=== PROBLEM STATEMENT ===
Whichever lines of the entries hold the word "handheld" should be identified and copied.

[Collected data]
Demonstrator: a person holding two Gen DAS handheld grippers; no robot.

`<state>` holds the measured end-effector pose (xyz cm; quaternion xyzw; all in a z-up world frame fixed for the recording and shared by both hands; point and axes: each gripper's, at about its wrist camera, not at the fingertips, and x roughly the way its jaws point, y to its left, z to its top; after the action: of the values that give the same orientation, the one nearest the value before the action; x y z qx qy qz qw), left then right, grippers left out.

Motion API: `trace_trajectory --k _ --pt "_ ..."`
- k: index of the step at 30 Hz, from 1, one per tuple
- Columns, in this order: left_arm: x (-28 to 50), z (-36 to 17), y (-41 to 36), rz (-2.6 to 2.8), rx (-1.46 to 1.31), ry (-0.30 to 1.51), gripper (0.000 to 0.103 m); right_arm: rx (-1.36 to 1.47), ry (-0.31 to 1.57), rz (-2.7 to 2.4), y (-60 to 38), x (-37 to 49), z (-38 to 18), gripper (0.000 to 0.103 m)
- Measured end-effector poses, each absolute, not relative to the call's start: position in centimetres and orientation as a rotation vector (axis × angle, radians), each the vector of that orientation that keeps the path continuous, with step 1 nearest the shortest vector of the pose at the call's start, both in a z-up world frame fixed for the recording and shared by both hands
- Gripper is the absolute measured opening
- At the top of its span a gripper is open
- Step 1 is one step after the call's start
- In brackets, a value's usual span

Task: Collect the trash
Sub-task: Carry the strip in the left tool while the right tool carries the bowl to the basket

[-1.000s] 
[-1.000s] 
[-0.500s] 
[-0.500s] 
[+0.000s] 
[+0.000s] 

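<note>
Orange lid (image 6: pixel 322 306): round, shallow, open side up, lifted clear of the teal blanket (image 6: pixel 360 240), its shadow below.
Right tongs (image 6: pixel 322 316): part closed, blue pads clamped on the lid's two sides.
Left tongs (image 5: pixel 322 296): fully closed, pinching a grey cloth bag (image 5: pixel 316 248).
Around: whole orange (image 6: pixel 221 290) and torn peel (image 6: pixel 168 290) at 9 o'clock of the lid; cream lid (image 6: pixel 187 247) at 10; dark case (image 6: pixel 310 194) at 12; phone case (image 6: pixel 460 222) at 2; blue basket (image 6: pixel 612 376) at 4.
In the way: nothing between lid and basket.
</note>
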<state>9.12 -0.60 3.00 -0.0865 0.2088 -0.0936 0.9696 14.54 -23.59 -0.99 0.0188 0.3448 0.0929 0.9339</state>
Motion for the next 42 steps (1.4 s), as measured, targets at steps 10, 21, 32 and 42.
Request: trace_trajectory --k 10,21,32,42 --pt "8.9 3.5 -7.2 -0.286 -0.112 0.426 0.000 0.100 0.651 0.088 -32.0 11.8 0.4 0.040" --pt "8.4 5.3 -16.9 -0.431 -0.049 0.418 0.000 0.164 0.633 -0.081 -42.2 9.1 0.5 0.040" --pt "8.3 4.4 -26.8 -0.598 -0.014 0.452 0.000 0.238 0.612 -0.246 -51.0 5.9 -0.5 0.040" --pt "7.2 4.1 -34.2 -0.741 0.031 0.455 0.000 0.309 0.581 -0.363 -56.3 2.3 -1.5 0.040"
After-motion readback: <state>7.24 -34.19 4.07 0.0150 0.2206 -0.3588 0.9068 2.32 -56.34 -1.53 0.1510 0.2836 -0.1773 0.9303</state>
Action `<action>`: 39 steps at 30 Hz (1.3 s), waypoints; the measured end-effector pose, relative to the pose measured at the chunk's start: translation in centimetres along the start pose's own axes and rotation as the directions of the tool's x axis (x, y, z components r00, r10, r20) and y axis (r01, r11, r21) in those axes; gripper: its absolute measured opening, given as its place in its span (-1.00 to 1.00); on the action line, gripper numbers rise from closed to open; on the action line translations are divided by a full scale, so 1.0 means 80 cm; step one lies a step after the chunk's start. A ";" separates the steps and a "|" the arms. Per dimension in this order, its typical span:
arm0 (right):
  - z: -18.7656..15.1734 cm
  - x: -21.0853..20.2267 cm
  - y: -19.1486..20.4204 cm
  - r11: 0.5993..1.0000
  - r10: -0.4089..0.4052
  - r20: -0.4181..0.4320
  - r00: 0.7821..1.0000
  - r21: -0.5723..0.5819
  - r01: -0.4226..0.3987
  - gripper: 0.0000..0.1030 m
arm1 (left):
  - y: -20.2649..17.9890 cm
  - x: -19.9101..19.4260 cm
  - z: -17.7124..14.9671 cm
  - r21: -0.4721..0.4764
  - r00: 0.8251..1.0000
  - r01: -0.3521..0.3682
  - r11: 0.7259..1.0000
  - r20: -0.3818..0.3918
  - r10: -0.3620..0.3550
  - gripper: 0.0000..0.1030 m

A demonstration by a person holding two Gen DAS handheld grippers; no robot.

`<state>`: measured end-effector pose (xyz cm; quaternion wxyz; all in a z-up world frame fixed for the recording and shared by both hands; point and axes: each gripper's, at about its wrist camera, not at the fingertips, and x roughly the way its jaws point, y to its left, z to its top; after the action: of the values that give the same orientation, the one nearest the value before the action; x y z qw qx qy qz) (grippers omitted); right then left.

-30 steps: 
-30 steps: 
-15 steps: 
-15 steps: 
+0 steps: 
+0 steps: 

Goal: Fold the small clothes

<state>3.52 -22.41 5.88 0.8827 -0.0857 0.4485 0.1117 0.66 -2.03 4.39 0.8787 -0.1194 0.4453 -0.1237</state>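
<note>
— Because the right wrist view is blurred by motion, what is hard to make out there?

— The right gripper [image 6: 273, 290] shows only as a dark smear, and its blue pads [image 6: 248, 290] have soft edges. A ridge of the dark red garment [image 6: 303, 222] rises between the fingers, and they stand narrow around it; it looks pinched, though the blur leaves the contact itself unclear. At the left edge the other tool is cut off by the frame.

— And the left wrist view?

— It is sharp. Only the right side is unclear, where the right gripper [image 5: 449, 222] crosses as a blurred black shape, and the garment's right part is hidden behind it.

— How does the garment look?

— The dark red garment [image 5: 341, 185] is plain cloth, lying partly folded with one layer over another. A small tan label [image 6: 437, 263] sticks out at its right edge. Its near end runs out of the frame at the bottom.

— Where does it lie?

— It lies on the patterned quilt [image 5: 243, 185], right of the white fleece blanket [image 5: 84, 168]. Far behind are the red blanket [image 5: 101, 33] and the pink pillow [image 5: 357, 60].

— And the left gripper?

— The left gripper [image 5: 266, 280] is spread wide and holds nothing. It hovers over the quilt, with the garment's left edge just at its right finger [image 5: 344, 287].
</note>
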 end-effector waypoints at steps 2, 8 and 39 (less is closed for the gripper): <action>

=== ANSWER TO THIS PROBLEM ===
Demonstrator: a person holding two Gen DAS handheld grippers; no robot.
A demonstration by a person holding two Gen DAS handheld grippers; no robot.

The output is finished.